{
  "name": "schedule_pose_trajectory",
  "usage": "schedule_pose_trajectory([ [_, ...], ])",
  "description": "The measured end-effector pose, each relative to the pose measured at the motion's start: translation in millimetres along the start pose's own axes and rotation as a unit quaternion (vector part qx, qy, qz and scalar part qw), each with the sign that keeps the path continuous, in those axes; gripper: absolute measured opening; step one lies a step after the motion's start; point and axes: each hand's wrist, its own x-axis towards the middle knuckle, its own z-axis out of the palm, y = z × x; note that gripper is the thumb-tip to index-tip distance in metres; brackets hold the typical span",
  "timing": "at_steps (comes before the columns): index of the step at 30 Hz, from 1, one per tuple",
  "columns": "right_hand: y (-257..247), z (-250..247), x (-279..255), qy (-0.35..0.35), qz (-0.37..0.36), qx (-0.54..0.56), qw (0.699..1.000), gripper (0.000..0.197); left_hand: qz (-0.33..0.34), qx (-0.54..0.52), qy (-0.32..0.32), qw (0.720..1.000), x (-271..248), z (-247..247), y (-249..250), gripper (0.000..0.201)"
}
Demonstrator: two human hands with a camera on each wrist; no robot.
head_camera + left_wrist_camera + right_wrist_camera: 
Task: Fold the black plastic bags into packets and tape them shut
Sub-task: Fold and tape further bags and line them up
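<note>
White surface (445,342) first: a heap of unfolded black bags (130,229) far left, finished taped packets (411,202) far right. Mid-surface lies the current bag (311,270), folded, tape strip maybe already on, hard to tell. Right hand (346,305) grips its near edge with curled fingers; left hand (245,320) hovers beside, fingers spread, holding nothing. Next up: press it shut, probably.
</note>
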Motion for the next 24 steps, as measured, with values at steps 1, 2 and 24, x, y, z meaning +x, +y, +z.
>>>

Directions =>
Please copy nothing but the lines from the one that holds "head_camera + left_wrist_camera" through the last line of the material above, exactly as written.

Written answer =>
head_camera + left_wrist_camera + right_wrist_camera: 
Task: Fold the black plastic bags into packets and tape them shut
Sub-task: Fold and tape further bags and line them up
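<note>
White surface (445,342) first: a heap of unfolded black bags (130,229) far left, finished taped packets (411,202) far right. Mid-surface lies the current bag (311,270), folded, tape strip maybe already on, hard to tell. Right hand (346,305) grips its near edge with curled fingers; left hand (245,320) hovers beside, fingers spread, holding nothing. Next up: press it shut, probably.
</note>
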Motion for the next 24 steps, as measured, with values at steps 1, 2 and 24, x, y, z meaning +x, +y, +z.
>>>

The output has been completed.